**Task goal:** Include the line with "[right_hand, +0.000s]" and every line before it in the entries below, echoed exactly, but not the pictures.

---------- Supplied material ----------

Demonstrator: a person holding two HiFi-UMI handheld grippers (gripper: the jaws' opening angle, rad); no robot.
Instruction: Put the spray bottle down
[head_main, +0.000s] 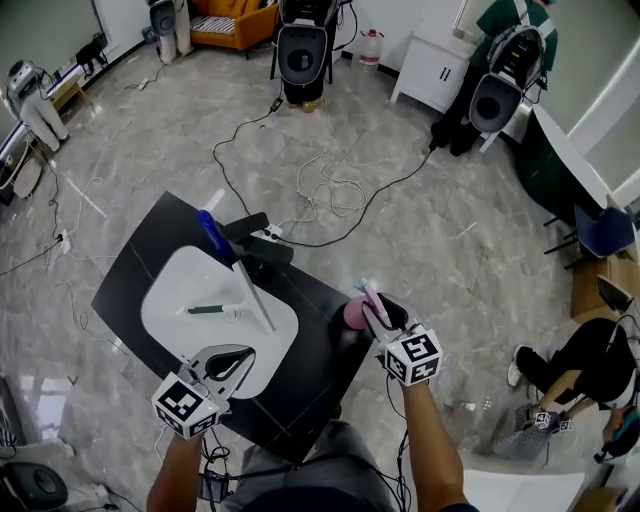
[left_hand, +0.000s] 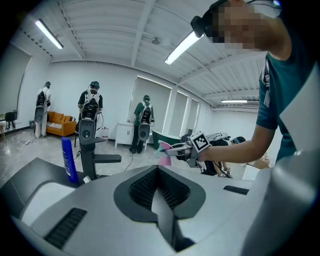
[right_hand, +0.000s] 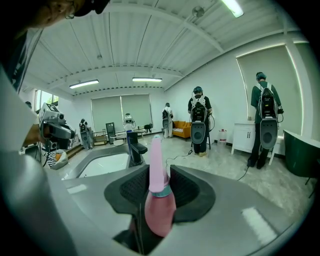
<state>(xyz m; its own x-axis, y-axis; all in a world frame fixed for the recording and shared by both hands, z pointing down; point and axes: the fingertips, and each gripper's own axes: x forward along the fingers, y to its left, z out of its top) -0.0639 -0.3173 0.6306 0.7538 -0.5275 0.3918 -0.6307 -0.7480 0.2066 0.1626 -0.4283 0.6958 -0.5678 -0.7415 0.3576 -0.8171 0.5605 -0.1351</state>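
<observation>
Above black table (head_main: 315, 340): right gripper (head_main: 378, 314) jaws tight on spray bottle (right_hand: 159, 202), left gripper (head_main: 232, 362) closed.

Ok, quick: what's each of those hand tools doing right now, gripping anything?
Left tool: closed, nothing in it.
Right tool: closed on the pink spray bottle.

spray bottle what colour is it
Pink spray bottle with a teal collar; clearest in the right gripper view.
</observation>
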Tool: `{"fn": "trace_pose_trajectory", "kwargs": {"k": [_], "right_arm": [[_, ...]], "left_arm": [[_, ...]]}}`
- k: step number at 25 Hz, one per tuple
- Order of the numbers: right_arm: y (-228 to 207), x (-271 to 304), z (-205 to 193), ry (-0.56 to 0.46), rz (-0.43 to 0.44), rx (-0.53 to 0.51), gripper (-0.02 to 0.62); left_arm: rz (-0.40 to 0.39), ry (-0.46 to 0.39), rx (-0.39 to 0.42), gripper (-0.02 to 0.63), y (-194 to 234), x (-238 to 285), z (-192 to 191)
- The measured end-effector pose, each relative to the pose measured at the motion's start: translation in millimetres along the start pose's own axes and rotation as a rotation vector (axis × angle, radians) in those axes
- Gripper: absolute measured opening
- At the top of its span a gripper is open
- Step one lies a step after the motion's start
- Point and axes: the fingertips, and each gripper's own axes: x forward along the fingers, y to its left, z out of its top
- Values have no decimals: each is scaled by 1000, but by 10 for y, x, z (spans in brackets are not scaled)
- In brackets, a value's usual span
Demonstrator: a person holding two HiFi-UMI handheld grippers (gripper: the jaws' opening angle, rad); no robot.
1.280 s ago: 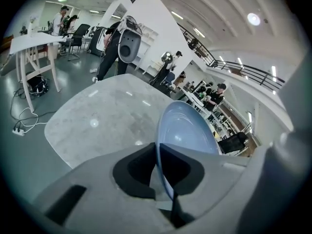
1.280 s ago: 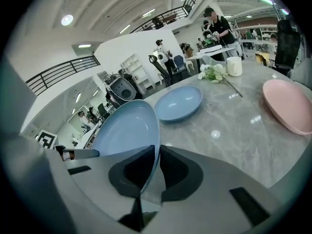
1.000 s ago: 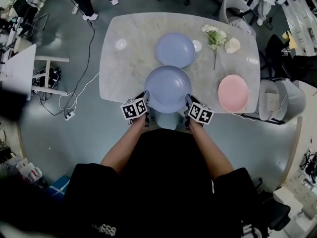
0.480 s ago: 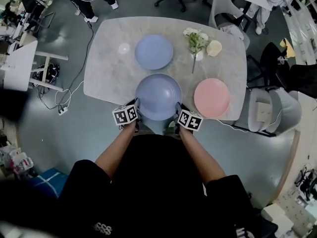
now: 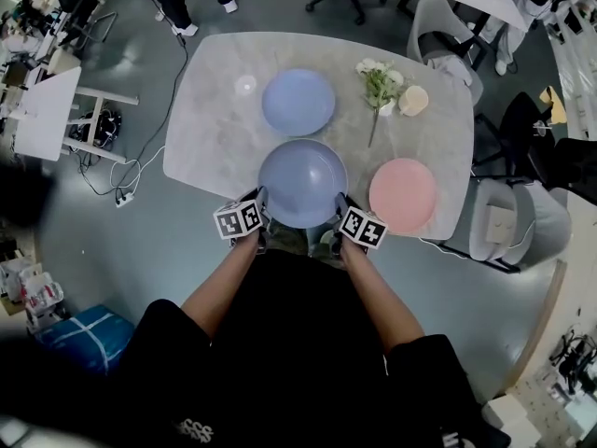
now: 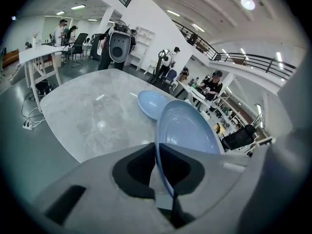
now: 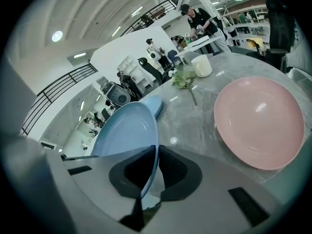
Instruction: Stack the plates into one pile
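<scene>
**Clerk:** Item one, the large blue plate [image 5: 302,183]. Where was it, and who had it?

**Keeper:** It was at the near edge of the bench [image 5: 215,147], gripped from both sides. The left gripper [image 6: 161,160] was clenched on the plate's left rim. The right gripper [image 7: 152,165] had just been closing on the right rim, which ran between its jaws. In both gripper views the rim passed straight down the slot between the jaws, so each had only a thin edge-hold. Whether the plate was resting on the bench or just clear of it could not be told.

**Clerk:** And the other items, placed from that plate?

**Keeper:** The smaller blue plate [image 5: 298,102] was just beyond its far rim. The pink plate [image 5: 403,195] was near its right side, apart from it. The flowers [image 5: 378,82] were beyond it, to the right. Nothing was stacked.

**Clerk:** Which step was that?

**Keeper:** By my reckoning, the first pick, with a two-handed hold made on the large plate.

**Clerk:** What did the next move need?

**Keeper:** Probably a level lift with both hands moving together, then lowering it centred onto another plate. Being the widest, it might serve better as the base. With rim-holds that thin, any tilt risked a slip.
</scene>
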Motion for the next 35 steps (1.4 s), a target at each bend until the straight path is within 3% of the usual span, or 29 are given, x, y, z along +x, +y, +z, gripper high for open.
{"fn": "trace_pose_trajectory", "kwargs": {"k": [10,23,35], "right_arm": [[179,463,307,5,-59,11,29],[289,1286,1137,-34,-146,23,28],[82,1940,1532,-12,-218,54,28]], "left_arm": [[-34,32,19,31,218,367,530],[-80,59,46,31,366,1240,1539],[-82,136,121,34,522,2062,1850]]}}
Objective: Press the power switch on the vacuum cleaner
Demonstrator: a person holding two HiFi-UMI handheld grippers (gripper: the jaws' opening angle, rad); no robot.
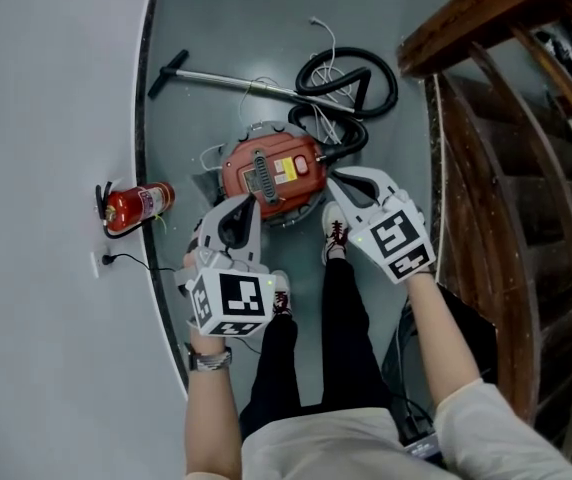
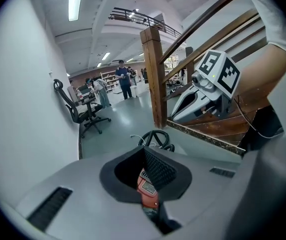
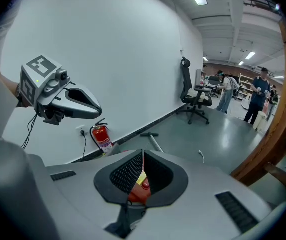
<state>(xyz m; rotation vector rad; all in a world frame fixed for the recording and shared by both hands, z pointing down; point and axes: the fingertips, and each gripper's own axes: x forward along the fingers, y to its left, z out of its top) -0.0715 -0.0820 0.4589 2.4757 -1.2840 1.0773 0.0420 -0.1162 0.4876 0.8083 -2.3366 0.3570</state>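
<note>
A red canister vacuum cleaner [image 1: 296,173] lies on the grey floor in front of my feet, with a grey handle panel and a yellow label on top. Its black hose [image 1: 351,83] coils behind it and its metal wand [image 1: 221,76] lies to the far left. My left gripper [image 1: 251,200] hovers over the vacuum's near left edge, jaws shut and empty. My right gripper [image 1: 331,176] hangs over its near right edge, also shut and empty. Through each gripper's pad gap a slice of the red body shows, in the left gripper view [image 2: 148,189] and the right gripper view [image 3: 140,190]. I cannot pick out the switch.
A red fire extinguisher [image 1: 138,205] stands by the white wall, near a wall socket [image 1: 96,261]. A wooden staircase [image 1: 506,118] closes off the right side. My shoes [image 1: 336,233] stand just short of the vacuum. An office chair [image 3: 193,96] and several people are far off.
</note>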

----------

**Answer to the exercise:**
Demonstrator: a person holding two HiFi-UMI handheld grippers (gripper: the jaws' opening angle, rad); no robot.
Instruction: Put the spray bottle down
[head_main, +0.000s] 
[left_hand, +0.000s] 
[right_hand, +0.000s] 

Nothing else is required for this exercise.